Гусарский полковник фон Бок — аристократ, богатый помещик, герой всех войн, которые вела Россия с 1806 по 1814-й, награжденный многими орденами и золотым оружием за храбрость, полковник в 25 лет, удостоившийся благоволения царя и глубокого уважения Барклая де Толли, своим самоубийственным шагом предвосхитил мятеж 14 декабря. Он был старше декабристов и раньше, чем они, почувствовал невозможность жить так, как жил.
Каким должно было быть ощущение общего неблагополучия, чтобы полковник Бок решился принести себя в жертву, ясно это сознавая: "Можно распять того, кто говорит правду, но нельзя никогда восторжествовать над истиной. Всегда нужны жертвы, прежде чем победа будет достигнута. Провидение определит будущее. Моя совесть спокойна…"
Вспомним эти слова, вспоминая о Рылееве в канун восстания.
К полковнику Боку не подходила снисходительная формула: "Дурак! не в свое дело вмешался", которой наградил император Александр полковника Генерального штаба Александра Муравьева за его проект крестьянской реформы. Полковник Бок был брошен без суда в одиночную камеру Шлиссельбурга — как безумец. И там доведен до безумия. Он не мог жить иначе, но не мог и защитить себя, ибо за ним не стояло никакой вооруженной силы.
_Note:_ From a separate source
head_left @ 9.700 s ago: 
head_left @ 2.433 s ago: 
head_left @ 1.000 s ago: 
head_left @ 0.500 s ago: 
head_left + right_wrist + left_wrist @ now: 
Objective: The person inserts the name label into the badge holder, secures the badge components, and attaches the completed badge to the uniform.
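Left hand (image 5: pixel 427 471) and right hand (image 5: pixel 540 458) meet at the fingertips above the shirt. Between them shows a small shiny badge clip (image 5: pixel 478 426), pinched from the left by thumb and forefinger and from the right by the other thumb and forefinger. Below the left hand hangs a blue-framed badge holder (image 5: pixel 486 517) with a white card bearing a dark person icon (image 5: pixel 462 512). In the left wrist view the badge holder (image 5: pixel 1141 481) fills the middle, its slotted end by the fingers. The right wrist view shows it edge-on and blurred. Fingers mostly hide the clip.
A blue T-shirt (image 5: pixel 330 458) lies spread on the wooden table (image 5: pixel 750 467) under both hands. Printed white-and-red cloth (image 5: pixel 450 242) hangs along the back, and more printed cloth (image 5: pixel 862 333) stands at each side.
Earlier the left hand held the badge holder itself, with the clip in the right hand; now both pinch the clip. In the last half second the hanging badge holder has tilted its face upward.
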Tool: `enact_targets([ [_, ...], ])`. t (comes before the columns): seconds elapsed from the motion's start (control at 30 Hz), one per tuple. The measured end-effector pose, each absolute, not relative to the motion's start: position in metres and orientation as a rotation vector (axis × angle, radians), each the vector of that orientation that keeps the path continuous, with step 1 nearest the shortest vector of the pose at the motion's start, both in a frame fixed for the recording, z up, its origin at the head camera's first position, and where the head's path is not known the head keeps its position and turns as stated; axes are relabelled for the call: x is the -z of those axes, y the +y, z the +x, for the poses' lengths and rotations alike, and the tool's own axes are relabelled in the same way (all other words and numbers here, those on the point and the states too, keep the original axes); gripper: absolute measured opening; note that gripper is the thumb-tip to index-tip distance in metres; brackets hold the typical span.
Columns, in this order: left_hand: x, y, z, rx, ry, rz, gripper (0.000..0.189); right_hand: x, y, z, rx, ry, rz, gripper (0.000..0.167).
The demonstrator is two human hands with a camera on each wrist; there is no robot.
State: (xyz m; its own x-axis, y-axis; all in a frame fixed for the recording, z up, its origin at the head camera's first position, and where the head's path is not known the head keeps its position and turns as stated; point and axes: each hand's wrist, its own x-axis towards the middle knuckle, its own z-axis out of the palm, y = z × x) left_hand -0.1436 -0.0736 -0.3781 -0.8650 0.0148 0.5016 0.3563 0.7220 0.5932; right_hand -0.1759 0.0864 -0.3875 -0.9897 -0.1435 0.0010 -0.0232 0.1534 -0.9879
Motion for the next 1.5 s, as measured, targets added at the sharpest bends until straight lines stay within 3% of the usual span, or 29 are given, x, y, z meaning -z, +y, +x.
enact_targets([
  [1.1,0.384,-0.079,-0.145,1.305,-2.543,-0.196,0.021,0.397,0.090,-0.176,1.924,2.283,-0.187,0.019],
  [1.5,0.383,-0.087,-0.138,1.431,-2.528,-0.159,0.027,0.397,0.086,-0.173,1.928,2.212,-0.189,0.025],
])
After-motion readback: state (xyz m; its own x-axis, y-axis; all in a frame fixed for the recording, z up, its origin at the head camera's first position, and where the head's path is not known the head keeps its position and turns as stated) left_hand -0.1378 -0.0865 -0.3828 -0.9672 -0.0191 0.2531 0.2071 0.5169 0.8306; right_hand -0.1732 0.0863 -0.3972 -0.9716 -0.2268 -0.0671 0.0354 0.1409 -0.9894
За людьми 14 декабря она стояла…
"Действователей 14 декабря" после восстания многократно называли безумцами. "О жертвы мысли безрассудной!" — восклицал замечательный поэт, умный человек, но дурной политик Тютчев.
Однако дальнейшая история России — страшные конвульсии системы, сотрясаемой восстаниями, волнениями, выстрелами и бомбами, внешнеполитическими катастрофами, экономическими срывами, — дальнейшая история империи, ненавидимой слишком многими и рухнувшей под тяжестью своих роковых заблуждений, показала, что безумцами были те, кто 14 декабря стрелял картечью в наиболее трезвых и здравомыслящих людей страны.
Есть свидетельство, что Сперанский, стоявший в момент первых картечных выстрелов у окна Зимнего дворца, сказал члену тайного общества Краснокутскому, оказавшемуся рядом: "И эта штука не удалась!"
А декабрист Басаргин писал, вспоминая процедуру вынесения приговора: "В той стороне, где досталось мне стоять, сидел за столом М. М. Сперанский… Мне показалось, что он грустно взглянул на меня, опустил голову, и как будто слеза выпала из глаз его".
Битый и ломаный российским политическим бытом Сперанский понимал, какая "штука не удалась" и что это значит для России.
Более уверенно чувствовавший себя Мордвинов сразу после казни и ссылки деятелей тайных обществ подал новому императору записку, в которой, в частности, было сказано: "Угнетение же всех составляет ясную гибель всего государства".
Но российская власть, принципиально не искавшая путей органичного сотрудничества с обществом, не способна была воспринять эту мысль. И потому — обречена.